At a recent meeting of the American College of Chest Physicians it was of interest to note the large number of presentations with titles such as: Ethical issues… in medicine… In the ICU… In death and dying…. In withdrawing life support… In health care delivery… Most were rather thin on any ethical discussion and should probably have just been given a cost emphasis title. The honest topics simply said: Economics: cost-effectiveness and resource utilization; or Impact of Managed Care on Physicians; or Taming the Beast: Managing Cost and Quality of Critical Care. This was a small meeting of only 3500 for the Moscone Center in San Francisco which can comfortably handle 15,000 and even seat 7500 at a banquet. But with a dozen or so countries represented, it did allow for interesting discussions at breaks, lunches, and in the latrines.
A Korean physician reported that he was now seeing 150 patients in a 10-hour day which gave him about four minutes to obtain a medical history, physical examination, and review lab work and other data; give his instructions to a physician assistant as to what further tests he should order; what Rx he should write; and the final disposition of the patient before walking to the next room and patient. He stated that even the wealthy could not buy better care because it was illegal. They had to go to Japan or the USA for private care… If we eliminate private care in this country, we can essentially consign the world to mediocre medicine.
A VA doctor from Long Beach stated that the new patient appointment has been reduced to 20 minutes and follow up visits to 10 minutes.
A Canadian Thoracic Surgeon stated that he feels medical practice and medical care is deteriorating rapidly in his country. He said that it is difficult to obtain approval for any surgical procedure in less than 6 weeks, generally it takes three months. Doctors are hesitant about doing emergency procedures. The penalties are severe if, in retrospect, some reviewer thinks it really was not an emergency.
A Chinese doctor explained that it was comforting to be in San Francisco Chinatown. All those dragons drive the evil spirits away. All those bells attract good spirits. Therefore, you are in really good hands.

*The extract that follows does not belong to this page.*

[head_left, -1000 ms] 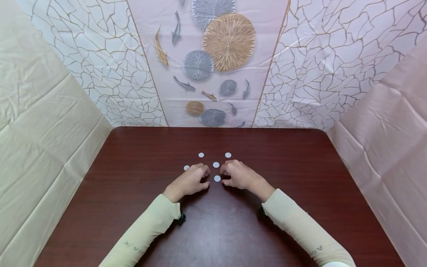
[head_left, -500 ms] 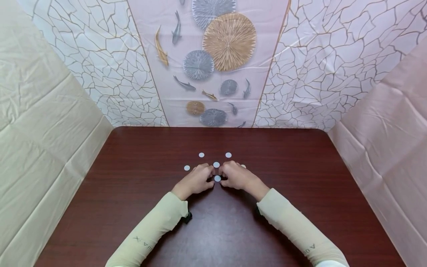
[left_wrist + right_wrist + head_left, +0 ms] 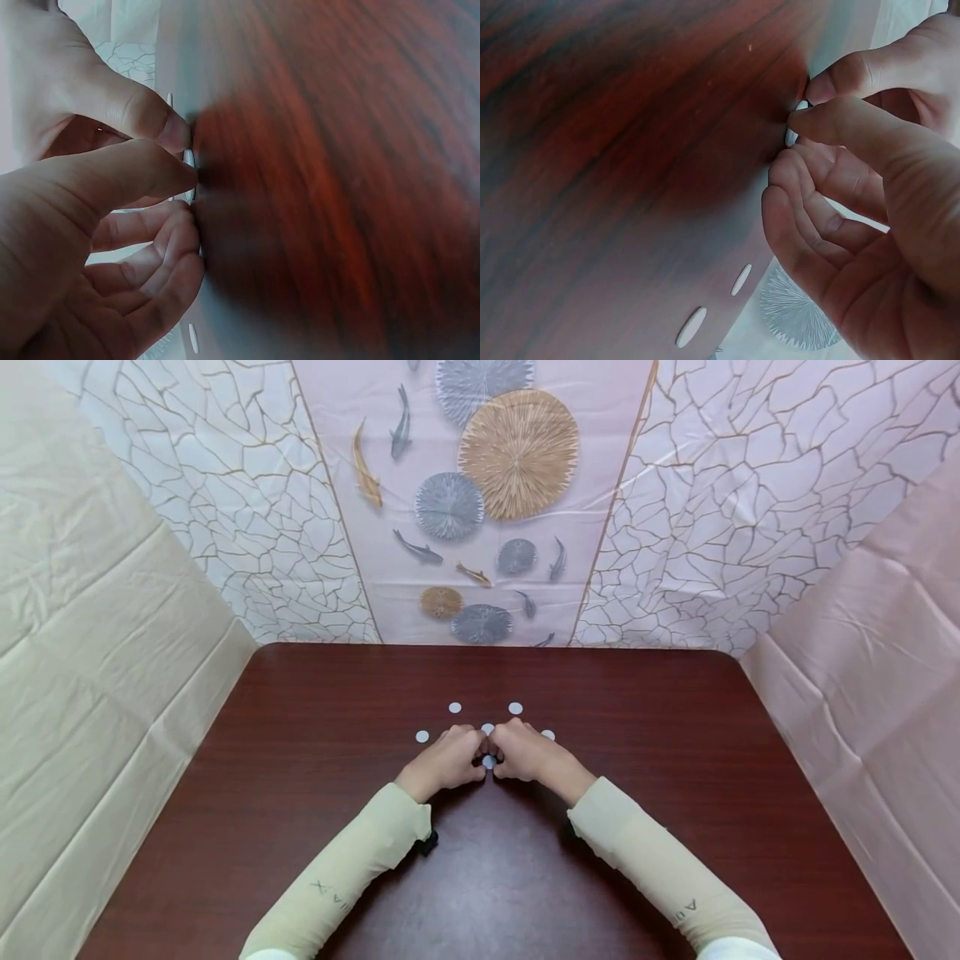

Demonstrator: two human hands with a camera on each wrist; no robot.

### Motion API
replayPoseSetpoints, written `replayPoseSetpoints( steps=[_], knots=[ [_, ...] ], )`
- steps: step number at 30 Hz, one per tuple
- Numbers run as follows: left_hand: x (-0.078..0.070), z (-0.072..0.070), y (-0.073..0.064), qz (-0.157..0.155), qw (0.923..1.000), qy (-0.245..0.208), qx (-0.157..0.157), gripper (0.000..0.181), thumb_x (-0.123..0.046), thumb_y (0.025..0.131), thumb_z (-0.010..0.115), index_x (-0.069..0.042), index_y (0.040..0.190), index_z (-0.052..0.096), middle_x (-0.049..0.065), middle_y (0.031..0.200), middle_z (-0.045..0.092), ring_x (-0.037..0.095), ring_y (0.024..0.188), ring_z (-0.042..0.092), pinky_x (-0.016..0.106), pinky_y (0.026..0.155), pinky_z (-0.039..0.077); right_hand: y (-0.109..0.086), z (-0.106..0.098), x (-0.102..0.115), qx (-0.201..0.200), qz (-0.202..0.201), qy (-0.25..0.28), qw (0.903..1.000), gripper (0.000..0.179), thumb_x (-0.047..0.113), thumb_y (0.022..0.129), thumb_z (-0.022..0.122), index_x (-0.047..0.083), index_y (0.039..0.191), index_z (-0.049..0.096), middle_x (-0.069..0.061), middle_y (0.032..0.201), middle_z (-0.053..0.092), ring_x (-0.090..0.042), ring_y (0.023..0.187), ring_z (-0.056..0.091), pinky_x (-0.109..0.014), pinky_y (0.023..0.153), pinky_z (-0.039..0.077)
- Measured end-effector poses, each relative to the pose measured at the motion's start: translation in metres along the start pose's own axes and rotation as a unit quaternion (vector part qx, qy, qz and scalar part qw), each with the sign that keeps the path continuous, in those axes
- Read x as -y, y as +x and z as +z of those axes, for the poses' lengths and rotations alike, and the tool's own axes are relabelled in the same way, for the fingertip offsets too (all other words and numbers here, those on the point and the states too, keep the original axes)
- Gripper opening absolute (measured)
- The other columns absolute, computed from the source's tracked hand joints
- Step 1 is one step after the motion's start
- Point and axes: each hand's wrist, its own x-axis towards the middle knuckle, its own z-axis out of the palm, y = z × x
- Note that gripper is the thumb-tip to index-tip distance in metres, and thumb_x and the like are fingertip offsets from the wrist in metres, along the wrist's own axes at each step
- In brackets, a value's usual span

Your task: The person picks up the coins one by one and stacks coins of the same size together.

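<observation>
White and round, the leftmost disc (image 3: 422, 737) lay flat on the reddish-brown desk (image 3: 483, 877), toward ten o'clock of the near disc (image 3: 489, 762). The left hand (image 3: 447, 760) was at the near disc's nine o'clock, its fingers curled and its thumb bent in beside the disc; whether it pinched the rim could not be told. Beyond it, at eleven o'clock, was the back-left disc (image 3: 455, 707).

Between the two hands sat the near disc. It looked light, stiff and thin, probably smooth enough to slide, so the rim at three or nine o'clock seemed the best place to take hold; its fragility was hard to judge. It was plain white with a slim edge, and no marking could be made out. At its twelve o'clock lay the middle disc (image 3: 488, 727), partly covered.

The back-right disc (image 3: 515, 708) was at one o'clock. The right hand (image 3: 525, 753), at three o'clock, mirrored the left, fingers curled and any pinch equally unclear. The rightmost disc (image 3: 548, 735), toward two o'clock, was partly hidden by that hand.
</observation>
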Motion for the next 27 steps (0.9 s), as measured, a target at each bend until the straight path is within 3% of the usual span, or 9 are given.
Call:
replayPoseSetpoints(
  steps=[6, 16, 27],
  knots=[
    [-0.0046, -0.0005, 0.0024, -0.003, 1.0000, 0.005, 0.000, 0.013, -0.005, 0.086, 0.078, -0.003, 0.087, 0.066, 0.000, 0.075, 0.052, 0.014, 0.069, 0.048, 0.027, 0.063, 0.040, -0.0009, 0.0029, 0.0016, -0.008, 0.018, 0.003, 0.9998, 0.018, 0.005, 0.079, 0.086, 0.013, 0.074, 0.071, 0.007, 0.068, 0.063, -0.008, 0.064, 0.057, -0.027, 0.064, 0.051],
    [-0.0065, 0.0002, 0.0010, 0.002, 0.9999, 0.008, -0.012, 0.014, -0.005, 0.083, 0.079, -0.005, 0.082, 0.065, -0.003, 0.068, 0.052, 0.013, 0.065, 0.050, 0.027, 0.061, 0.041, -0.0030, 0.0072, 0.0047, -0.022, 0.032, 0.018, 0.9991, 0.016, 0.006, 0.078, 0.088, 0.013, 0.076, 0.073, 0.003, 0.074, 0.072, -0.008, 0.066, 0.063, -0.027, 0.063, 0.054],
    [-0.0065, -0.0007, -0.0038, -0.011, 0.9999, -0.010, 0.003, 0.013, -0.005, 0.088, 0.079, -0.006, 0.087, 0.066, -0.001, 0.071, 0.053, 0.014, 0.067, 0.048, 0.027, 0.063, 0.039, -0.0057, 0.0098, -0.0015, -0.039, -0.002, 0.040, 0.9984, 0.013, 0.002, 0.074, 0.084, 0.008, 0.083, 0.077, 0.000, 0.079, 0.077, -0.008, 0.075, 0.071, -0.025, 0.069, 0.057]
  ],
)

A Canadian Pulmonologist stated that things are so rigid in his country that you can not do any private practice. If you get caught, it’s a felony and you go to jail… He wasn’t sure if you would be put in the same cell with your patient (who is also guilty).
A San Francisco native boasted that his city has the best politicians that money can buy.
One discussant claimed that the only reason we have managed care is that doctors refused to be concerned about cost containment. He pointed out that many doctors still are not concerned about cost. He felt some still view a clinical indication, that may have been valid in the past, as adequate reason to proceed with a procedure or test regardless of costs or other variables. He assured us that they would be deselected… soon.
Are things ever going to get better? One presenter quoted Yogi Berra: “Predictions are very difficult, especially about future events.”
A presentation from Germany was on the quality of life (QOL) in their health care system. From the perplexed looks on the faces of the audience, this seemed like comparing apples and grapes. Transcultural comparisons, although important, are difficult at best.
A Minneapolis consultant, who stated that the Twin Cities, Los Angeles, San Diego and Worcester have the highest managed care penetration in the country, mentioned he had received a phone call from a Sacramento double-boarded surgeon who was deselected and now makes one-fourth of his previous income scrounging for surgical assisting jobs. (Sacramento was in the second tier along with Salt Lake City.)
Question: Can physicians survive the managed care environment? With difficulty. The bigger question is: Can patients survive the managed care environment? From all that was presented, the answer was quite clear. Only with a decreased QOL.
Epitaph on Tombstone: Here lies Billy Osler, Jr, MD, a medical felon, who spent his last years in prison when his only crime was trying to give a higher level of medical care.